Outre les multiples mesures sectorielles prises, l’UE planche également sur un plan de relance de 750 milliards, porté par le couple franco-allemand. Il est à noter que cette proposition est adossée au budget à long terme de l’UE d’un montant de 1’100 milliards d’euros. Le plan de relance envisagé a cela de particulier qu’il suppose une mutualisation de la dette européenne. En d’autres termes, l’UE emprunterait en son nom, ce qui constituerait un pas important vers une union budgétaire. Or, un tel endettement commun doit recevoir l’aval des Etats membres, ce qui ne se fera pas sans une rencontre au sommet durant laquelle il s’agira de rallier les Etats dits frugaux, qui souhaitent que l’UE emprunte un minimum et ne prête qu’avec le maximum de conditions.
A défaut de plan de relance ambitieux, l’UE risque de subir de plein fouet les effets de la récession, ce d’autant que le niveau d’endettement des Etats membres est déjà sérieux et que nombre d’administrations nationales ne disposent quasiment plus de marge de manœuvre budgétaire. L’UE a par ailleurs plus que jamais besoin de faire front commun, ne serait-ce par exemple que dans le cadre de la négociation de l’accord commercial avec le Royaume-Uni. Car au-delà de la gestion de l’après-Brexit, l’UE est aussi appelée à jouer un rôle clé sur une scène mondiale obnubilée par le conflit sino-américain.

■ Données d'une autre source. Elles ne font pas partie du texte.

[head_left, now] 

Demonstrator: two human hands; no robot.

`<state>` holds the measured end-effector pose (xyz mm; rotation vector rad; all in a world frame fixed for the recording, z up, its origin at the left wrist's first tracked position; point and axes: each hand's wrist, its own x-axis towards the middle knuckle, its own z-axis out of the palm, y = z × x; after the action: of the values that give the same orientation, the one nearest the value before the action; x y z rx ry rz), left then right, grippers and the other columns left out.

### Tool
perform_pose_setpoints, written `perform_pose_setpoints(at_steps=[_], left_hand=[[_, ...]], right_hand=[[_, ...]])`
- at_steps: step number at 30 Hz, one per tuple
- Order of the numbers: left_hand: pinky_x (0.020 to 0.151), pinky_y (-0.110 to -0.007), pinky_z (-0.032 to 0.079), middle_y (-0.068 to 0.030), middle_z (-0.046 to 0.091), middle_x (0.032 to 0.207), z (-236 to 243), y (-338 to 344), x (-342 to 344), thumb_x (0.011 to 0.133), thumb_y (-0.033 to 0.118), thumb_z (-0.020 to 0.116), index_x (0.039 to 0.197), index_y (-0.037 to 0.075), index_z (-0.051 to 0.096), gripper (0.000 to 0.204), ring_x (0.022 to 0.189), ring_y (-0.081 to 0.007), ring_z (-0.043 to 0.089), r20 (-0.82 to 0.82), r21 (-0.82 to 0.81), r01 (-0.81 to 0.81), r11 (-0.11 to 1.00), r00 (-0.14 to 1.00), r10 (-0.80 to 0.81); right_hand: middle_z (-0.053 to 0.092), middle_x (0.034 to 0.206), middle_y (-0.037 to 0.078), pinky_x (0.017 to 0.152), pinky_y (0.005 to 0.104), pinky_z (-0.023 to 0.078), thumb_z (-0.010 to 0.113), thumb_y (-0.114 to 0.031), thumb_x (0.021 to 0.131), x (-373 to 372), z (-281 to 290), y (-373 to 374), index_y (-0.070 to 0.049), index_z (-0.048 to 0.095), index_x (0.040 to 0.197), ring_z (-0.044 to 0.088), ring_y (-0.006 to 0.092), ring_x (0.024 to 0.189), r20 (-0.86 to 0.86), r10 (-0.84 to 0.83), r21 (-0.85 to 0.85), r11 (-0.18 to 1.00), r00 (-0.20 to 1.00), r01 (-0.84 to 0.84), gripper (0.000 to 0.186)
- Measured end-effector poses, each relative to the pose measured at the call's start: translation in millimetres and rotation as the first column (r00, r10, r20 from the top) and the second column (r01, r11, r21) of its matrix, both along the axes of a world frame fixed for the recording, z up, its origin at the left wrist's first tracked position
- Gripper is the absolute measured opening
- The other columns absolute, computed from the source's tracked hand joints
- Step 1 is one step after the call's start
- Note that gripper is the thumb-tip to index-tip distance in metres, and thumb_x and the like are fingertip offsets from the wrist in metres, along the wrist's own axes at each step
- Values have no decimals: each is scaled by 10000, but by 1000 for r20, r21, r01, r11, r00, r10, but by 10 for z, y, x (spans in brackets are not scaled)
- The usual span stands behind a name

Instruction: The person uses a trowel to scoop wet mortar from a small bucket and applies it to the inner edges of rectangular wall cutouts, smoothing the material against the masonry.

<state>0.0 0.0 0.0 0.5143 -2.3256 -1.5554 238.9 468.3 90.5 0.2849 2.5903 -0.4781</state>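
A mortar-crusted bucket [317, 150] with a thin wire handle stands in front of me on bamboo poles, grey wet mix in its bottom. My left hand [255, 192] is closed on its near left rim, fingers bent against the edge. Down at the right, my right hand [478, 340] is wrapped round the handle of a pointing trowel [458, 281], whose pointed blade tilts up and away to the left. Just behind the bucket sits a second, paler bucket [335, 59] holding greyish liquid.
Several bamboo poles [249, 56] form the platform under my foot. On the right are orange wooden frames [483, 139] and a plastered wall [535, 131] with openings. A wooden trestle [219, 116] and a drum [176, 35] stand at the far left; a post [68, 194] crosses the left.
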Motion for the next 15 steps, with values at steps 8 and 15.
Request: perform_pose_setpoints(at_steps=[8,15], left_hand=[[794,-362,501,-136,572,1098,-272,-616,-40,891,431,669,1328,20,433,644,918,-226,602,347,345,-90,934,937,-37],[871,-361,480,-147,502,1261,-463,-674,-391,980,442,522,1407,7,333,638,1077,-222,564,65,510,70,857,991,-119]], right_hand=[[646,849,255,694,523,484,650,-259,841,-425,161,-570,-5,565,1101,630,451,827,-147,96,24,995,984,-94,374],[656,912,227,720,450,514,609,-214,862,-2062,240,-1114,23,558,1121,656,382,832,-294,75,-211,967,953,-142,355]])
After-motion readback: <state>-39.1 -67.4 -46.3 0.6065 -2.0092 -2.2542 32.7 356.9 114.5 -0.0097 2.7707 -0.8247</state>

Dans ce contexte délicat, la Confédération doit pour sa part s’adapter tant bien que mal. La Banque nationale suisse (BNS) poursuit son action afin de contenir l’appréciation du franc. A ce titre, l’avènement d’un plan de relance européen entraînerait un relâchement bienvenu de la pression sur la monnaie nationale, valeur refuge par excellence. La Suisse a incontestablement intérêt à ce que la situation se stabilise au sein de la zone euro. Pour le surplus, il n’est pas impossible que la Confédération soit appelée – en sa qualité de pays tiers participant au marché intérieur européen – à contribuer d’une manière ou d’une autre à la reconstruction économique de l’UE. Cette problématique sera vraisemblablement abordée dans le cadre des discussions autour de l’accord institutionnel, une fois l’initiative de limitation définitivement écartée.